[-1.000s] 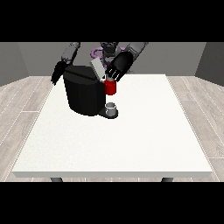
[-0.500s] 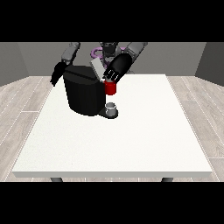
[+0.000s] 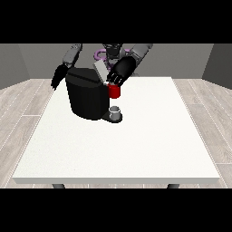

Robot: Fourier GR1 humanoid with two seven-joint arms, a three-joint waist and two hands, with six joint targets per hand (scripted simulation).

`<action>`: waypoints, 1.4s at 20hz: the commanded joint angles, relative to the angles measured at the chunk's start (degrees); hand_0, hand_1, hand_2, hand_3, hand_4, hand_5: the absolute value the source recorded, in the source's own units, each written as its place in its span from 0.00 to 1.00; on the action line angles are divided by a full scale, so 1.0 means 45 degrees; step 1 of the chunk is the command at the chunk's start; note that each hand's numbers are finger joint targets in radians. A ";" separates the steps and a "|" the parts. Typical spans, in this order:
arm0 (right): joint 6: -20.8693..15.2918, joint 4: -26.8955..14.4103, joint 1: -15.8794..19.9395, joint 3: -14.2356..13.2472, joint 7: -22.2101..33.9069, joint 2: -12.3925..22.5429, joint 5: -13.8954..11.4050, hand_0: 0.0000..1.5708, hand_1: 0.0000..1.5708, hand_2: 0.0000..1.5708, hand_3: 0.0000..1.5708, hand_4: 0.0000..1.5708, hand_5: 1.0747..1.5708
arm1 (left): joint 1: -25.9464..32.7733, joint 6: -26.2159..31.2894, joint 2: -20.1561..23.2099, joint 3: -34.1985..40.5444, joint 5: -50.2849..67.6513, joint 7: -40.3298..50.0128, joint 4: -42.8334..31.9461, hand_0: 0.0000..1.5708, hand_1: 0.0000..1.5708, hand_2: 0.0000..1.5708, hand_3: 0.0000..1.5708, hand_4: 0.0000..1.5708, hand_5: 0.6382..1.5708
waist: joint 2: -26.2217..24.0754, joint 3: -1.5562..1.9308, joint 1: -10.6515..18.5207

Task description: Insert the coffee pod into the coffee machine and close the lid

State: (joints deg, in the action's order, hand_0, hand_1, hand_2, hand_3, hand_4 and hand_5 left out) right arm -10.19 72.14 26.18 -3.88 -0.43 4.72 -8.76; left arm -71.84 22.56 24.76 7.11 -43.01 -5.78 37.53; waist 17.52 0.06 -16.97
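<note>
The black coffee machine [image 3: 86, 97] stands on the white table [image 3: 136, 145], left of centre and towards the back. Its grey lid [image 3: 100, 71] is tilted up. A red thing at the machine [image 3: 114, 91] sits at its front right. The hand at the view's right [image 3: 121, 71] hovers just above the machine's top opening, beside the lid and over the red thing. The hand at the view's left [image 3: 58, 79] hangs behind the machine's left side with relaxed fingers, holding nothing. A small grey thing [image 3: 115, 112] stands on the machine's base.
The robot's torso [image 3: 111, 52] is at the table's far edge behind the machine. Wooden floor surrounds the table on all sides.
The hand at the view's right has shifted slightly down and towards the machine's top. The lid and the other hand look the same.
</note>
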 commanded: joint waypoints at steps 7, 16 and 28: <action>0.0039 -0.0325 0.0178 -0.0201 -0.0323 0.0079 0.0127 0.00 0.00 0.00 0.00 0.00 1.00 | -0.0307 -0.0353 0.0103 -0.0448 -0.0649 -0.0095 0.0094 0.78 0.78 0.79 0.74 0.00 1.00 | 0.0151 -0.0006 0.0090; -0.0452 0.0207 0.0543 0.0175 0.0736 -0.0126 -0.0366 0.00 0.00 0.00 0.00 0.00 1.00 | 0.0057 -0.1381 0.0148 -0.0902 -0.1539 -0.0502 -0.0309 0.72 0.72 0.73 0.64 0.00 1.00 | 0.0341 -0.0013 -0.0146; -0.0179 0.0411 0.0756 0.0155 0.0316 -0.0052 -0.0166 0.00 0.00 0.00 0.00 0.05 1.00 | -0.0578 -0.1902 0.0615 0.0069 -0.1017 -0.1287 -0.0501 0.79 0.79 0.77 0.62 0.00 1.00 | 0.0991 -0.0011 -0.0522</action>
State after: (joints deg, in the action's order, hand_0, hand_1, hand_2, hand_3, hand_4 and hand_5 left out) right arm -11.49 73.40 28.64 -3.32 0.71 4.42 -9.81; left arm -73.66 15.70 27.98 6.49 -47.74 -11.96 36.20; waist 21.27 0.04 -18.40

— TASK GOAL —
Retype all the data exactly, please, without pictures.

— ANSWER SECTION —
[-1.000s] 
[-0.500s] 
[+0.000s] 

Robot: Fourier GR1 humanoid with two seven-joint arms, a three-joint waist and two hands, with six joint targets per hand (scripted simulation).

`<action>`: waypoints, 1.4s at 20hz: the commanded joint angles, relative to the angles measured at the chunk's start (degrees); hand_0, hand_1, hand_2, hand_3, hand_4, hand_5: the absolute value the source recorded, in the source's own units, each written as its place in its span from 0.00 to 1.00; on the action line angles are divided by a full scale, so 1.0 means 45 degrees; step 1 of the chunk is the command at the chunk's start; note that each hand's numbers are finger joint targets in radians. A ";" separates the steps and a "|" the parts. Typical spans, in this order:
arm0 (right): joint 6: -20.8693..15.2918, joint 4: -26.8955..14.4103, joint 1: -15.8794..19.9395, joint 3: -14.2356..13.2472, joint 7: -22.2101..33.9069, joint 2: -12.3925..22.5429, joint 5: -13.8954..11.4050, hand_0: 0.0000..1.5708, hand_1: 0.0000..1.5708, hand_2: 0.0000..1.5708, hand_3: 0.0000..1.5708, hand_4: 0.0000..1.5708, hand_5: 1.0747..1.5708
arm1 (left): joint 1: -25.9464..32.7733, joint 6: -26.2159..31.2894, joint 2: -20.1561..23.2099, joint 3: -34.1985..40.5444, joint 5: -50.2849..67.6513, joint 7: -40.3298..50.0128, joint 4: -42.8334..31.9461, hand_0: 0.0000..1.5708, hand_1: 0.0000..1.5708, hand_2: 0.0000..1.5708, hand_3: 0.0000..1.5708, hand_4: 0.0000..1.5708, hand_5: 0.6382..1.5708
waist: joint 2: -26.2217..24.0754, joint 3: -1.5562..1.9308, joint 1: -10.6515..18.5207

Task description: Insert the coffee pod into the coffee machine and close the lid

State: (joints deg, in the action's order, hand_0, hand_1, hand_2, hand_3, hand_4 and hand_5 left out) right arm -10.19 72.14 26.18 -3.88 -0.43 4.72 -8.76; left arm -71.84 22.56 24.76 7.11 -43.01 -5.78 37.53; waist 17.52 0.06 -16.97
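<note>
The black coffee machine [image 3: 86, 97] stands on the white table [image 3: 136, 145], left of centre and towards the back. Its grey lid [image 3: 100, 71] is tilted up. A red thing at the machine [image 3: 114, 91] sits at its front right. The hand at the view's right [image 3: 121, 71] hovers just above the machine's top opening, beside the lid and over the red thing. The hand at the view's left [image 3: 58, 79] hangs behind the machine's left side with relaxed fingers, holding nothing. A small grey thing [image 3: 115, 112] stands on the machine's base.
The robot's torso [image 3: 111, 52] is at the table's far edge behind the machine. Wooden floor surrounds the table on all sides.
The hand at the view's right has shifted slightly down and towards the machine's top. The lid and the other hand look the same.
</note>
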 commanded: joint waypoints at steps 7, 16 and 28: <action>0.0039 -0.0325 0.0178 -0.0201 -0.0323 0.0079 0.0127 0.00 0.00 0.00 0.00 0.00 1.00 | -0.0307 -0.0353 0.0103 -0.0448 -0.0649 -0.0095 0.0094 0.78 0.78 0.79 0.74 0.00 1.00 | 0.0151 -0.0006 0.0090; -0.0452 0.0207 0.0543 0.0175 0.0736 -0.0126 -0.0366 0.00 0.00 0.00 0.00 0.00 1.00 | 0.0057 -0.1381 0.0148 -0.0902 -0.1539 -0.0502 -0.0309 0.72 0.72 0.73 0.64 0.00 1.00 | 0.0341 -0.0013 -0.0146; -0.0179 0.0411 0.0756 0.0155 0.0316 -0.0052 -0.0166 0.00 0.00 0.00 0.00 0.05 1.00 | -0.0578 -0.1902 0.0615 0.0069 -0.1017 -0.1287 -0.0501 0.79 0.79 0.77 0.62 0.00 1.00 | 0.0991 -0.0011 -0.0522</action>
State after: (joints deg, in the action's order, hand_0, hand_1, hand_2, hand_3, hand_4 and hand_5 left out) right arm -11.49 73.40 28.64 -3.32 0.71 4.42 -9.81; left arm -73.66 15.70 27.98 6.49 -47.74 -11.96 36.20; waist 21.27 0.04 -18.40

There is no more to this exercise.